» **Exercise directions**
Reproduce the whole listing, keeping every character the same.

» **Stored data**

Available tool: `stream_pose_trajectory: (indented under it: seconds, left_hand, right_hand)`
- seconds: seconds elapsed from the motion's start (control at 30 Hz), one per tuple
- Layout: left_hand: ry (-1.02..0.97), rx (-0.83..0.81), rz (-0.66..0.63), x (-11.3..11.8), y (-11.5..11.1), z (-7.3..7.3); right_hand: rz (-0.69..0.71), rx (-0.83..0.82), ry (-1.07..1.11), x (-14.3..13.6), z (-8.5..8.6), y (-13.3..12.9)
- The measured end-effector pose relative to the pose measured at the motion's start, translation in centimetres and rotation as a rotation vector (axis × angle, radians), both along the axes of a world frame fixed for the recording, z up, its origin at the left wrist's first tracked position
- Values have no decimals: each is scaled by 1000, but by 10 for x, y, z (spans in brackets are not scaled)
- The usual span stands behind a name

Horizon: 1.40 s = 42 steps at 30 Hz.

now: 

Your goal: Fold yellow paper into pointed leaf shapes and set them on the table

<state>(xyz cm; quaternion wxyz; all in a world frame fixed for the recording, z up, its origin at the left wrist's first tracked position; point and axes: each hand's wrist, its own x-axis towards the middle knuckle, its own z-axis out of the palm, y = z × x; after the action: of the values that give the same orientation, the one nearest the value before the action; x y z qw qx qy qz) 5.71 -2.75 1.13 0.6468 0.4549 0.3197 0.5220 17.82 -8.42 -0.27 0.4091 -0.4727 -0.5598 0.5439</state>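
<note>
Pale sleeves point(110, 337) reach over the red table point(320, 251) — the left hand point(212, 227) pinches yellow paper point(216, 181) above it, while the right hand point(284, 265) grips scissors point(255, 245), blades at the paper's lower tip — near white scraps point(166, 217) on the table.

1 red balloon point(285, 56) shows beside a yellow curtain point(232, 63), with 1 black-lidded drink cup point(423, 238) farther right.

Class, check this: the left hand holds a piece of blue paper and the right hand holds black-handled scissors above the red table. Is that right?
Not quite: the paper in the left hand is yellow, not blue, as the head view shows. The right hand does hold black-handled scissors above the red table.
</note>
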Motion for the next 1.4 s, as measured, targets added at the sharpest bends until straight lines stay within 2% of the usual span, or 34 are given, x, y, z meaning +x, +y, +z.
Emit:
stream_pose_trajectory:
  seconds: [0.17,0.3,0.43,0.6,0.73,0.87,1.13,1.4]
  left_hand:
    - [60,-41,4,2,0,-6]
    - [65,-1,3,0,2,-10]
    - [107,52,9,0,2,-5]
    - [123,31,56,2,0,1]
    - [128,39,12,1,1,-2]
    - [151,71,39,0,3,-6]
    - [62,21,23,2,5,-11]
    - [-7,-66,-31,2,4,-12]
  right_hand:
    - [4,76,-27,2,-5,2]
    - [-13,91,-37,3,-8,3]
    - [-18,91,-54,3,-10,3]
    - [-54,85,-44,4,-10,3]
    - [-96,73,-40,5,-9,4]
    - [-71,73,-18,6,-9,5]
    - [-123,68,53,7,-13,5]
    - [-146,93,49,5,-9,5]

» **Solved exercise**
Available tool: `stream_pose_trajectory: (indented under it: seconds, left_hand, right_hand)`
- seconds: seconds elapsed from the motion's start (control at 30 Hz), one per tuple
- Layout: left_hand: ry (-1.02..0.97), rx (-0.83..0.81), rz (-0.66..0.63), x (-11.3..11.8), y (-11.5..11.1), z (-7.3..7.3); right_hand: rz (-0.69..0.71), rx (-0.83..0.82), ry (-1.07..1.11), x (-14.3..13.6), z (-8.5..8.6), y (-13.3..12.9)
- The measured end-effector pose relative to the pose measured at the motion's start, translation in centimetres and rotation as a rotation vector (axis × angle, radians), both along the axes of a world frame fixed for the recording, z up, its origin at the left wrist's first tracked position
- Values have no decimals: each is scaled by 1000, but by 10 for x, y, z (spans in brackets are not scaled)
- The usual span stands behind a name

Horizon: 1.40 s = 42 steps at 30 Hz.

now: 

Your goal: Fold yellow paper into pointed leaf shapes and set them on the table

<state>(xyz cm; quaternion wxyz; all in a world frame fixed for the recording, z up, its origin at the left wrist's first tracked position; point and axes: each hand's wrist, its own x-axis towards the middle knuckle, its own z-axis out of the palm, y = z × x; after the action: of the values that give the same orientation, the one nearest the value before the action; x y z qw qx qy qz) 5.71 -2.75 1.13 0.6468 0.4549 0.3197 0.5220 17.82 -8.42 -0.27 0.4091 -0.4727 -0.5598 0.5439</state>
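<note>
Pale sleeves point(110, 337) reach over the red table point(320, 251) — the left hand point(212, 227) pinches yellow paper point(216, 181) above it, while the right hand point(284, 265) grips scissors point(255, 245), blades at the paper's lower tip — near white scraps point(166, 217) on the table.

1 red balloon point(285, 56) shows beside a yellow curtain point(232, 63), with 1 black-lidded drink cup point(423, 238) farther right.

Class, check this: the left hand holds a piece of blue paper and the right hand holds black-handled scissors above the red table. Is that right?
Not quite: the paper in the left hand is yellow, not blue, as the head view shows. The right hand does hold black-handled scissors above the red table.
</note>
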Motion for the next 1.4 s, as measured, targets added at the sharpest bends until straight lines stay within 2% of the usual span, or 34 are given, x, y, z meaning +x, +y, +z.
Emit:
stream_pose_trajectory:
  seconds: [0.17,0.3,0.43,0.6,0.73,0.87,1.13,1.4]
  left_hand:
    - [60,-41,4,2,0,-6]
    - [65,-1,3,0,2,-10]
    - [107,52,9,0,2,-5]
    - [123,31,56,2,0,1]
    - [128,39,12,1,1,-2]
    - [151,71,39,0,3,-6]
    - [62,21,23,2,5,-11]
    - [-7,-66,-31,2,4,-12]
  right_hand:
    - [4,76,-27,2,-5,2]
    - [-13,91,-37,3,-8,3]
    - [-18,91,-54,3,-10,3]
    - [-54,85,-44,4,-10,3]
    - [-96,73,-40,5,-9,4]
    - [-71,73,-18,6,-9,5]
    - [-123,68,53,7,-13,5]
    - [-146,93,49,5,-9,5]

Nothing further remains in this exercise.